Станиславу отчетливо были слышны уже знакомые голоса московских дикторов: мужской и женский. Передавали, как обычно в это время, утренний выпуск «Последних известий». Сводка Совинформбюро началась скупой скороговоркой об «упорных боях местного значения». Затем подробно, как о важном и решающем в войне, сообщалось о снайпере, проявившем мужество и смекалку и уничтожившем полсотни немцев, о партизанском отряде под командованием тов. П., действующем в одной оккупированной области и внезапным ночным налетом на железнодорожную станцию Н. разгромившем вражеский полк, гранатами и пулеметным огнем перебившем много гитлеровских солдат и офицеров.
Где, когда, кто?
Вдруг тем же будничным тоном, словно ничего особенного не произошло, диктор сообщил:
— Совет Народных Комиссаров СССР удовлетворил ходатайство Союза польских патриотов в СССР о формировании на территории СССР польской дивизии имени Тадеуша Костюшко для совместной с Красной Армией борьбы против немецких захватчиков…
Он вскочил на ноги, будто сама земля, склонная к сейсмическим явлениям, подбросила его.
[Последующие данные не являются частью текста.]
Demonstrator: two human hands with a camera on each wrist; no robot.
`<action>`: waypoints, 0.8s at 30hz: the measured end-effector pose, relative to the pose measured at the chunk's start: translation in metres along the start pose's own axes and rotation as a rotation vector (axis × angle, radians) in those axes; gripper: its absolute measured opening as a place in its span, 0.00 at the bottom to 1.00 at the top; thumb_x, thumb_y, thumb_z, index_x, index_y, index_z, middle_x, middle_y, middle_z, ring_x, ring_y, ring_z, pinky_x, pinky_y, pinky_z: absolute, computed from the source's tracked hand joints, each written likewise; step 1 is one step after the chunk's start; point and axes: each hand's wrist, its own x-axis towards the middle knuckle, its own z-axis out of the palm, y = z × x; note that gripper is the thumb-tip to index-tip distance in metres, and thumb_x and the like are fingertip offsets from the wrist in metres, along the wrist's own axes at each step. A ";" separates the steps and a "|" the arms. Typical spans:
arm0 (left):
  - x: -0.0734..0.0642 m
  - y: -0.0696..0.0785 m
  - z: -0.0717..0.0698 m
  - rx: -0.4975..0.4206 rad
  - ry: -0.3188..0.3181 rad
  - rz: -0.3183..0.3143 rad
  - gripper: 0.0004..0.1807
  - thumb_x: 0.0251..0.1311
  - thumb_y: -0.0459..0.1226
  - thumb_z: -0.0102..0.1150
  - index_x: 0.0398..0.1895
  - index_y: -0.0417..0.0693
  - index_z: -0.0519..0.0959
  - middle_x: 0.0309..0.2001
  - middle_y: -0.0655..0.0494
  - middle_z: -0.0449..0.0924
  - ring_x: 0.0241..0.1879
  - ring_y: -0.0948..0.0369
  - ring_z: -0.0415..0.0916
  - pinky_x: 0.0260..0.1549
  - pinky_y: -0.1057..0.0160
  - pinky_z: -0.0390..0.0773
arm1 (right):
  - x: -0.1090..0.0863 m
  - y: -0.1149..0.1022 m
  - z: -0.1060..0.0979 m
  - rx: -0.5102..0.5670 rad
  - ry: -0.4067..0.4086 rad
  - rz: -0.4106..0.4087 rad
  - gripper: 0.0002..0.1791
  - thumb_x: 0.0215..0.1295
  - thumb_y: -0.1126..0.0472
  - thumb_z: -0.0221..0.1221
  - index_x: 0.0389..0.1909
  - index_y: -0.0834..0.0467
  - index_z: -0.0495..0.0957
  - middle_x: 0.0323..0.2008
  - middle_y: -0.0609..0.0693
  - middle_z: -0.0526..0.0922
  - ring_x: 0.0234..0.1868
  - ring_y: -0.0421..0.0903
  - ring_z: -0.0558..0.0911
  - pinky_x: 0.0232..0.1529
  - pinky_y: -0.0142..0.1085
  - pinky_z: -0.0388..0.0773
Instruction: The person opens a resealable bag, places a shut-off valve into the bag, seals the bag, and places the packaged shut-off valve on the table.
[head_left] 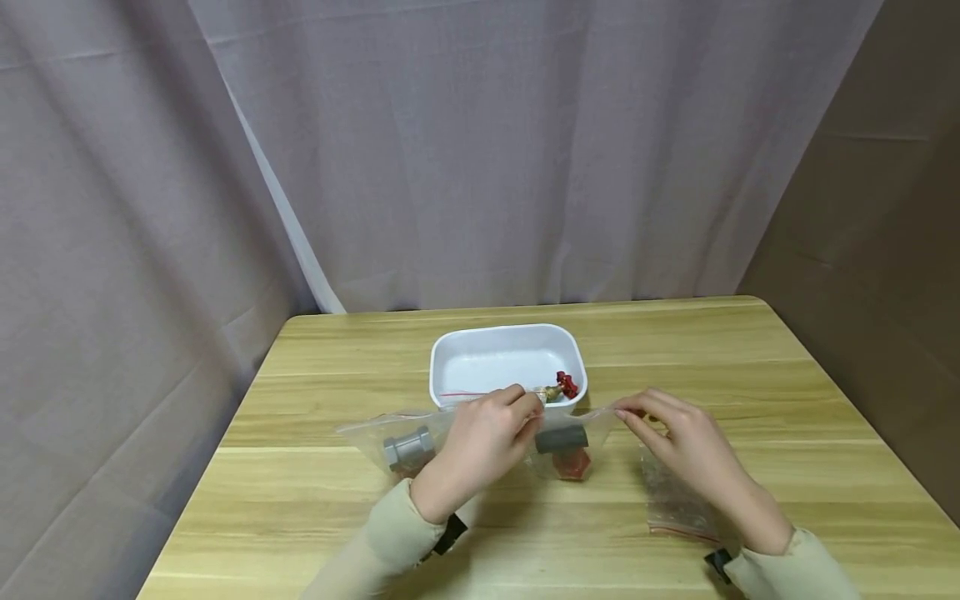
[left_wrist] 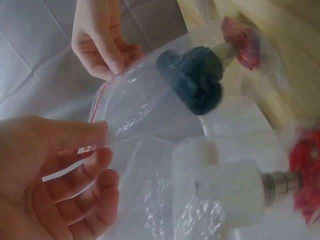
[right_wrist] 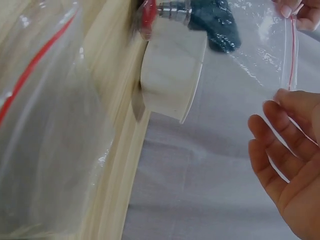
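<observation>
My left hand pinches the red-striped zip edge of a clear zip-lock bag. My right hand pinches that edge near its right corner, between thumb and forefinger. Inside hangs a dark valve with a red handle. Below my left hand, behind clear plastic, hangs a light grey valve, whose red handle shows in the left wrist view. Whether both valves share one bag, I cannot tell. The hands are a short way apart, just in front of the white tray.
A brass valve with a red handle lies at the tray's right end. Under my right forearm, another clear zip-lock bag lies on the wooden table. A grey curtain hangs behind the table.
</observation>
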 end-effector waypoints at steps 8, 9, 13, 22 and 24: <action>-0.002 0.008 0.007 -0.011 -0.029 0.011 0.05 0.61 0.38 0.68 0.38 0.52 0.82 0.33 0.63 0.79 0.28 0.65 0.78 0.23 0.64 0.76 | -0.004 0.002 0.002 0.004 -0.050 0.022 0.13 0.61 0.67 0.69 0.44 0.50 0.86 0.39 0.37 0.85 0.37 0.36 0.83 0.35 0.38 0.83; -0.003 0.009 0.007 -0.014 -0.027 0.011 0.05 0.61 0.38 0.68 0.39 0.52 0.82 0.34 0.62 0.79 0.29 0.64 0.78 0.23 0.64 0.76 | -0.005 0.002 0.002 0.005 -0.053 0.026 0.13 0.62 0.67 0.69 0.46 0.50 0.85 0.39 0.37 0.85 0.37 0.36 0.82 0.35 0.38 0.83; -0.002 0.011 0.007 -0.040 -0.016 0.010 0.08 0.62 0.38 0.68 0.42 0.52 0.81 0.36 0.61 0.79 0.29 0.64 0.79 0.21 0.63 0.76 | -0.007 0.003 0.001 -0.004 -0.072 0.057 0.16 0.62 0.66 0.68 0.52 0.53 0.84 0.38 0.39 0.85 0.37 0.37 0.82 0.36 0.39 0.83; 0.007 0.022 0.007 -0.072 0.058 0.096 0.06 0.64 0.38 0.67 0.42 0.51 0.82 0.38 0.61 0.79 0.31 0.65 0.77 0.23 0.67 0.76 | -0.022 0.008 -0.010 -0.048 -0.155 0.141 0.12 0.64 0.61 0.68 0.49 0.51 0.83 0.39 0.40 0.85 0.38 0.41 0.82 0.35 0.42 0.81; 0.008 0.029 0.009 -0.068 0.077 0.157 0.04 0.64 0.38 0.66 0.41 0.51 0.83 0.39 0.61 0.79 0.34 0.65 0.77 0.28 0.69 0.77 | -0.027 0.010 -0.013 -0.048 -0.186 0.168 0.07 0.65 0.59 0.67 0.43 0.49 0.84 0.40 0.39 0.85 0.39 0.41 0.82 0.34 0.41 0.81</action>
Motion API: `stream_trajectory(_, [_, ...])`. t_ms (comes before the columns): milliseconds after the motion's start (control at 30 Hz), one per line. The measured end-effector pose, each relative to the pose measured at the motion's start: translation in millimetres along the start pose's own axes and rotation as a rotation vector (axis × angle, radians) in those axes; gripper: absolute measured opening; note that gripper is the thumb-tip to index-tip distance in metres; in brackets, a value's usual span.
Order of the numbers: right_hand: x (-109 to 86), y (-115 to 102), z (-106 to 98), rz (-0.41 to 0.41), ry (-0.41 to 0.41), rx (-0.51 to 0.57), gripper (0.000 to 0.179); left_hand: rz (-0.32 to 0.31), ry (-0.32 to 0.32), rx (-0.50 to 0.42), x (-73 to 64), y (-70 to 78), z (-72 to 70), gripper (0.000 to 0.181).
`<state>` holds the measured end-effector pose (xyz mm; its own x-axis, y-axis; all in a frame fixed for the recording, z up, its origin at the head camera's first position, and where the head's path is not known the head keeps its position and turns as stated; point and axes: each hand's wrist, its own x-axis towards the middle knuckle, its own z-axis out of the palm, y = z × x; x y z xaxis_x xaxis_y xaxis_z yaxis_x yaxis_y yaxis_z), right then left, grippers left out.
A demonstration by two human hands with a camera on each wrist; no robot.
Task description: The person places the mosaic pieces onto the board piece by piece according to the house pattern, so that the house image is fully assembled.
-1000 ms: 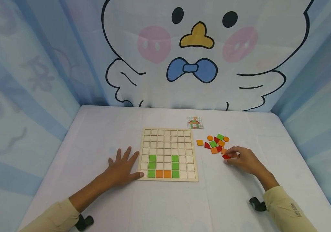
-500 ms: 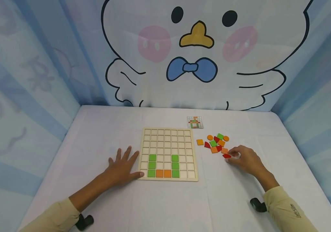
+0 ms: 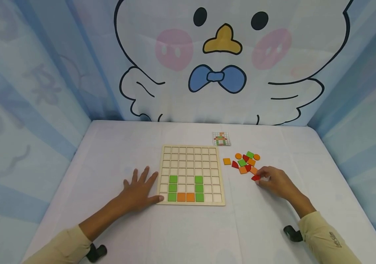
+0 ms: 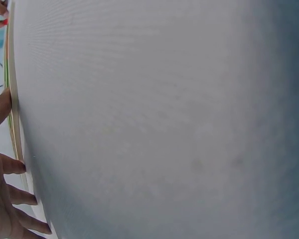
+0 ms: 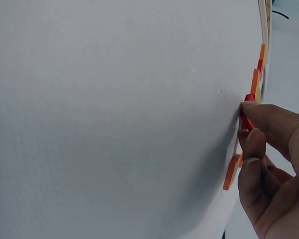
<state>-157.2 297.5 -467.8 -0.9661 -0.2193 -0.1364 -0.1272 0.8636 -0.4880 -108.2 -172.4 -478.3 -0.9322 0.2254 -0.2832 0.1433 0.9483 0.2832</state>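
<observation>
A wooden grid board (image 3: pixel 189 146) lies on the table, with green squares (image 3: pixel 173 188) in two upright columns and two orange squares (image 3: pixel 185 197) between them at the bottom row. My left hand (image 3: pixel 138 192) is spread flat at the board's left edge, thumb on its lower left corner and the other fingers straight. To the right of the board, my right hand (image 3: pixel 278 183) pinches a red tile (image 3: pixel 255 178) between thumb and fingers, low over the table. In the right wrist view the red tile (image 5: pixel 247 119) shows between the fingertips. Its full outline is partly covered.
Loose orange, green and red tiles (image 3: pixel 242 163) lie in a cluster between board and right hand, some overlapping. One orange square (image 3: pixel 227 161) sits apart, nearer the board. A small pattern card (image 3: pixel 221 139) lies behind the board's right corner. A printed curtain (image 3: pixel 181 106) surrounds the table.
The right fingers have shifted slightly, and the red tile has moved a little to the left. The orange tile beside it has shifted slightly too. The left hand and board stay put.
</observation>
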Motion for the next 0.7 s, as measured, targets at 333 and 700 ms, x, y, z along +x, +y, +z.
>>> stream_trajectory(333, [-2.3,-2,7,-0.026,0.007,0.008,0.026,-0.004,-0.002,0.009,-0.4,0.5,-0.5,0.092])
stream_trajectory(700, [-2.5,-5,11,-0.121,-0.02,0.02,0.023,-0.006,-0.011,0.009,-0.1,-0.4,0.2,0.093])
Разом схлынули и дремота, и усталость.
А диктор продолжал:
— Формирование польской дивизии уже начато!
Начато! Начато! Начато! Еще не оценив всего значения услышанного, шел он по бесконечному, струной вытянувшемуся бульвару, пересекавшему весь город. Он еще не знал, как поступить, что предпринять, но на одном месте в бездействии стоять не мог. Нужно было куда-то пойти, поделиться своей радостью, своими мыслями, спросить совета. Было такое ощущение, словно голос диктора, как голос свыше, твердит:
— Ты оказался прав, не поехав с андерсовцами в Иран. Прав! Только вместе с Россией можно сражаться за Польшу. Измена никогда не станет доблестью. Ты правильно сделал, что остался верен стране и народу, приютившему тебя. Пусть ты многого еще не знаешь, плохо информирован, пусть паны сикорские и андерсы лучше, чем ты, разбираются в высоких материях политики и иезуитских тонкостях дипломатии. Но простым сердцем поляка, рабочим чутьем ты понял, где твое место, в каком строю надлежит сражаться и на какой земле — если выпадет такая доля — умереть!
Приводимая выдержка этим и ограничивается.